17 Aviya'yla ordusu İsrailliler'i bozguna uğrattı. İsrailliler'den beş yüz bin seçme asker öldürüldü.
Abías y sus hombres los golpearon duramente, y 500.000 de los mejores guerreros de Israel murieron.
18 Böylece İsrailliler yenilgiye uğradı, Yahudalılar'sa zafer kazandı. Çünkü Yahudalılar atalarının Tanrısı RAB'be güvenmişlerdi.
Así que los israelitas fueron sometidos en ese momento, y el pueblo de Judá salió victorioso porque se apoyó en el Señor, el Dios de sus antepasados.

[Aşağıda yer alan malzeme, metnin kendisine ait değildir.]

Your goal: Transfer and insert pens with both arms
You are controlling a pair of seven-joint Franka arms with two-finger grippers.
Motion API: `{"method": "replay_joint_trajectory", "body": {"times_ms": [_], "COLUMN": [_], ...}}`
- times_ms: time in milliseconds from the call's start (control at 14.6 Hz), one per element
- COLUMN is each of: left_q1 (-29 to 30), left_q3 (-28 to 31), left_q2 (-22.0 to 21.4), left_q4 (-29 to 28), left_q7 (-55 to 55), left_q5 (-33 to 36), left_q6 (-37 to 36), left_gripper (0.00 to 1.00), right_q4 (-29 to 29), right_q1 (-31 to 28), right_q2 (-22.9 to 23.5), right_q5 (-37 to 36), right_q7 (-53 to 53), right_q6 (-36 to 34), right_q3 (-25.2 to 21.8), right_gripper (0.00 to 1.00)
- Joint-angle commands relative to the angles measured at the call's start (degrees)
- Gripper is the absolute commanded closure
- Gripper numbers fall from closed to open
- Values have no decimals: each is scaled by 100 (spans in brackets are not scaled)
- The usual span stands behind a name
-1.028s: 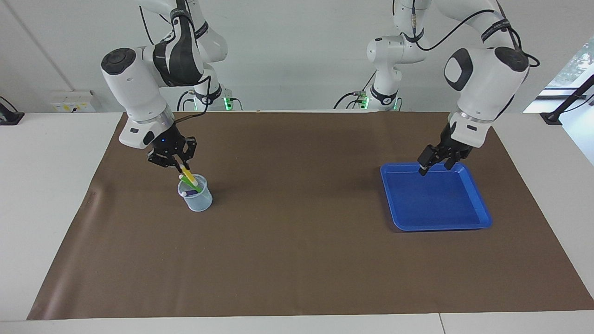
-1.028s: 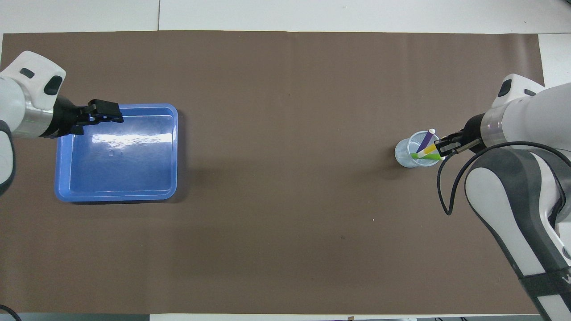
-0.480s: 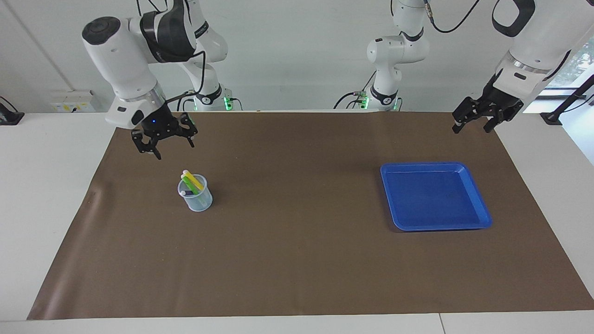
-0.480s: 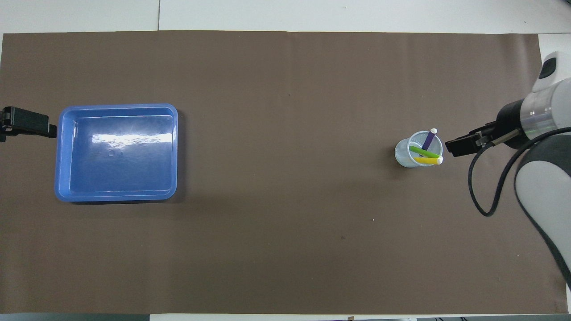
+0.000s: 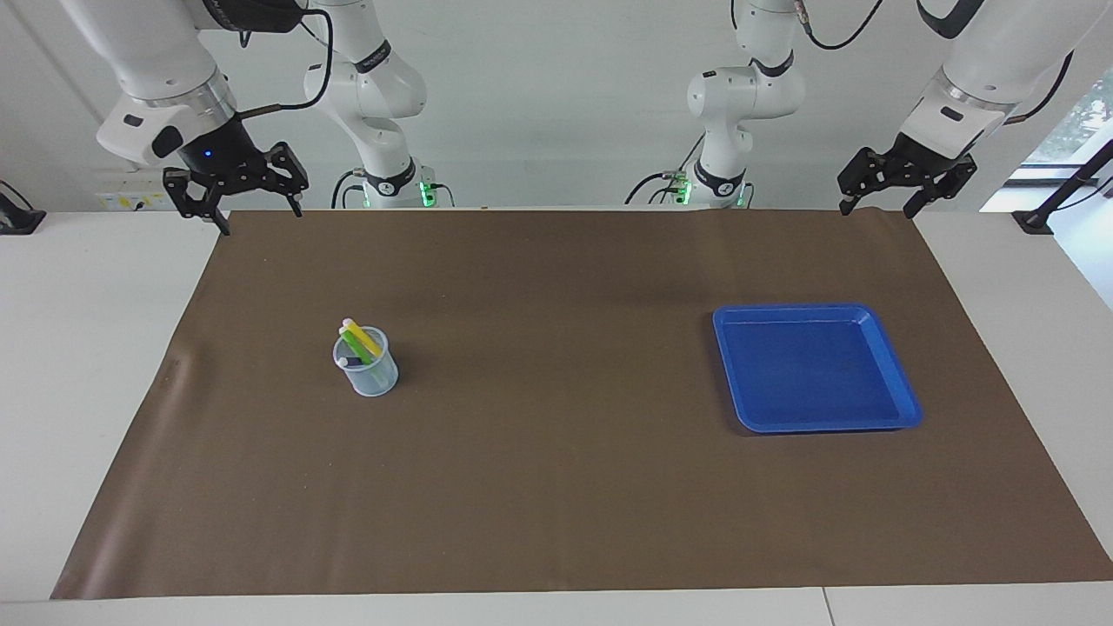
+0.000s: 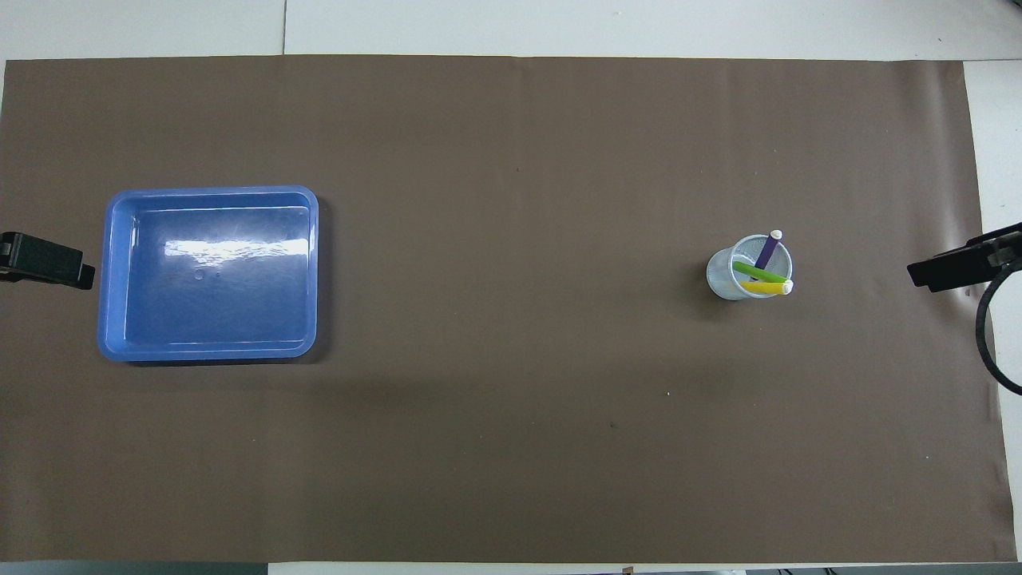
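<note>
All three pens stand in the cup (image 5: 367, 372), which sits on the brown mat (image 5: 556, 487) toward the right arm's end of the surface. The yellow pen (image 5: 361, 337) and the green pen (image 5: 354, 342) lean side by side. Their upper ends tip toward the right arm's end. The purple pen (image 5: 352, 361) sits lower in the facing view, and from overhead its whitish end tips away from the robots. None of them is upright, and their long axes cross inside the cup.

The blue tray (image 5: 817, 365) lies toward the left arm's end, well apart from the cup, with nothing in it.

The right pincer (image 5: 252, 213) hangs high over the mat's edge at its own end, spread wide and holding nothing. The cup is below it and toward the middle of the surface. The left pincer (image 5: 876, 209) is also raised, over the mat's edge at the left arm's end with the tray below it. It too is spread wide and empty.

With the tray bare and every pen in the cup, the insertion looks finished, and both arms appear to be in a rest pose. If any pen needed straightening, the right arm is clearly the nearer one. It would have to come down and inward toward the cup and meet the leaning sticks across their tilt, not from straight above. The left arm has nothing within easy reach except the tray.
</note>
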Motion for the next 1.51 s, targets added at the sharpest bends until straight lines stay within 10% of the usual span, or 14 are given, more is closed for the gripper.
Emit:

19 Aviya Yarovam'ı kovaladı. Yarovam'a ait Beytel, Yeşana, Efron kentleriyle çevrelerindeki köyleri ele geçirdi.
Abías persiguió a Jeroboam y le capturó algunas ciudades: Betel, Janá y Efrón, junto con sus aldeas.
20 Aviya'nın krallığı döneminde Yarovam bir daha eski gücünü toparlayamadı. Sonunda RAB onu cezalandırdı, Yarovam öldü.
Jereboam nunca recuperó su poder durante el reinado de Abías. Finalmente, el Señor lo abatió y murió.
21 Aviya ise gitgide krallığını güçlendirdi. On dört kadınla evlenip yirmi iki erkek, on altı kız babası oldu.
Pero Abías se hizo cada vez más fuerte. Se casó con catorce esposas y tuvo veintidós hijos y dieciséis hijas.
22 Aviya'nın yaptığı öbür işler, uygulamaları ve söyledikleri, Peygamber İddo'nun yorumunda yazılıdır.
El resto de lo que hizo Abías -lo que dijo y lo que logró- está registrado en la historia escrita por el profeta Ido.